It can get pretty hot on that one as well so be prepared for it. Get a really early start and make sure you have lights front and rear. Also be sure to carry extra tubes, multi tool, and make sure your ride is in tip top shape.

Good luck, hydrate and look out for the crazy ******** on the road.


----------



## robwh9 (Sep 2, 2004)

*My strategy...*

Start slow and taper off.

Really, you need to find a pace you can "ride forever" at. Then it's just a matter of correctly fueling, hydrating, electrolyte intake, and staying comfortable. Keep your eye on the ball -- stick to your plan. Don't try to keep up with a too fast paceline at the start. Expect some mental low points, and ride through them.

It's too late to train for the ride, just try to be fresh.

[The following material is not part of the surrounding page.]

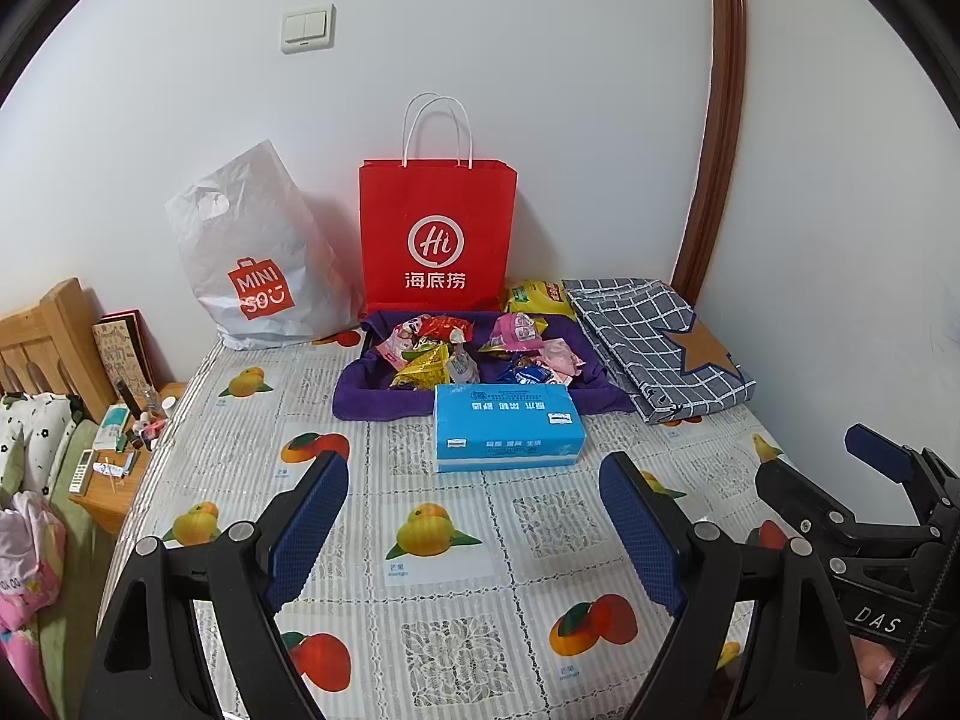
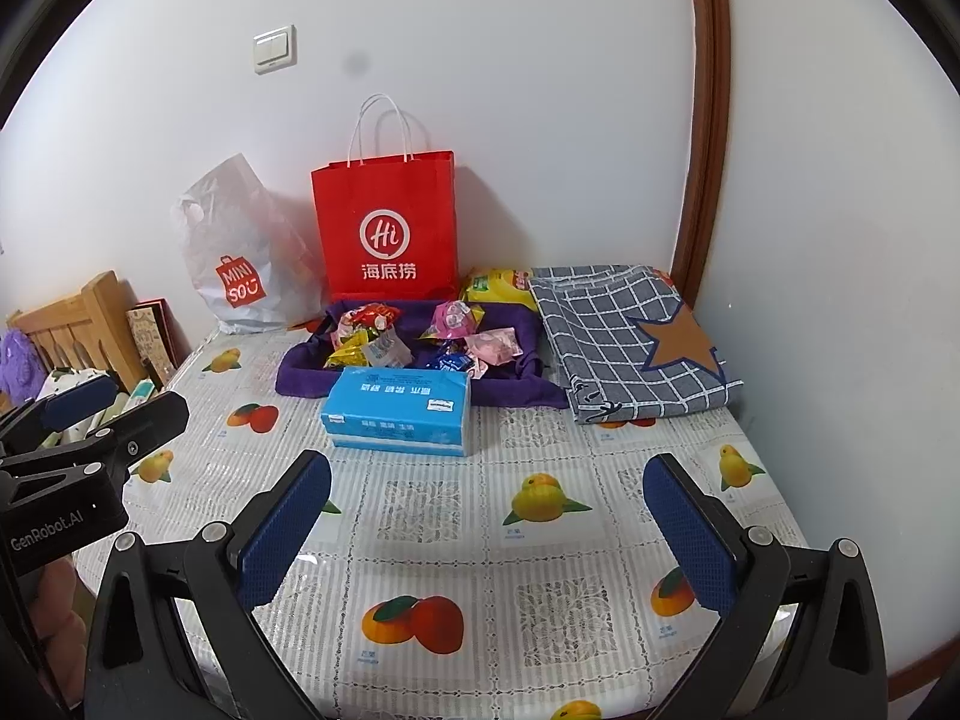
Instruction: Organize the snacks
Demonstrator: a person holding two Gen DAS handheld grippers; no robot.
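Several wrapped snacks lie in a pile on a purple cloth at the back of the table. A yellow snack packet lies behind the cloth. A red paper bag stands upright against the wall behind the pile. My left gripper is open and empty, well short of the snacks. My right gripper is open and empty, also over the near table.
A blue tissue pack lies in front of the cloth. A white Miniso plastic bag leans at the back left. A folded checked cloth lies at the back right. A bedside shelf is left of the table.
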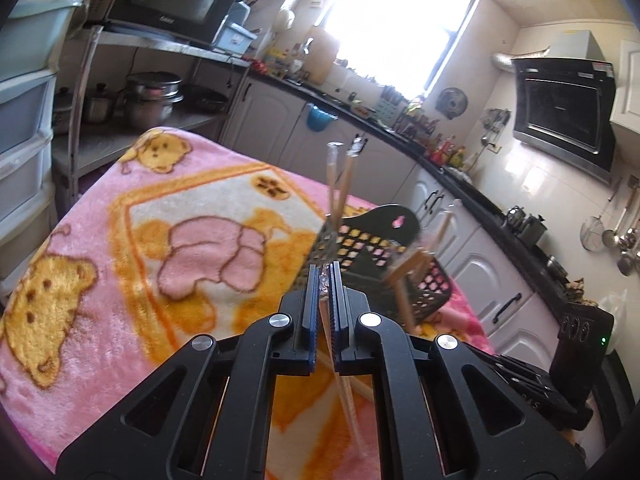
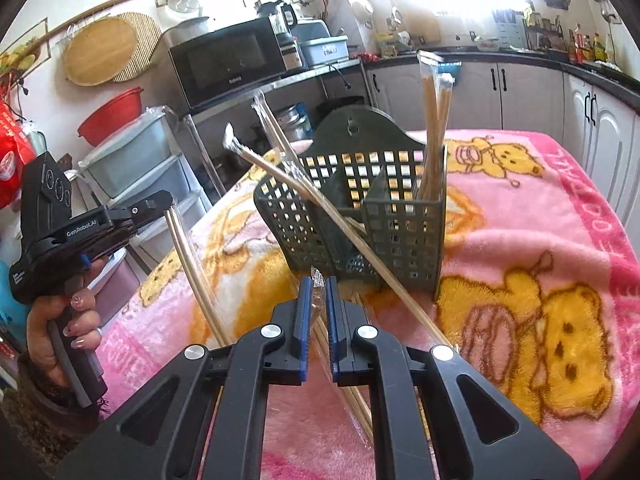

I'm doing it too. Hopefully it won't be an inferno like the last two years. 

It's a great event. Have fun!


----------



## CoLiKe20 (Jan 30, 2006)

find a group you can draft at a comfortable pace.


----------



## Fogdweller (Mar 26, 2004)

Like others said, look for wheels to sit on, if a line feels like it's too fast, jump out and find another. It might seem like a good idea to chew up miles and push yourself but it wont pay dividends in the end when you have to punch through the afternoon's headwind (and it will blow). Best of luck to you, stay hydrated and topped up with calories. Buy some Endurolite capsules and take them all day, you'll need your salts if it's hot. For me, it's all about misery management. When I hit 120 miles, I tell myself that that's as bad as I'm going to feel the rest of the day, I wont get any worse or any more tired so I just deal with it, manage and keep my head in the game. Best of luck and post a ride report regardless of your outcome.


----------



## Crampandgoslow (Dec 27, 2005)

If it's projected to be HOT, bring a sock with you; at the rest stops on the climbs and second half they're likely to have ice socks to help regulate your temps. The socks *should* stay at the rest stop, but if you bring your own, I think they're happy to load it up for you and you can ride off on your merry way to the next stop with ice.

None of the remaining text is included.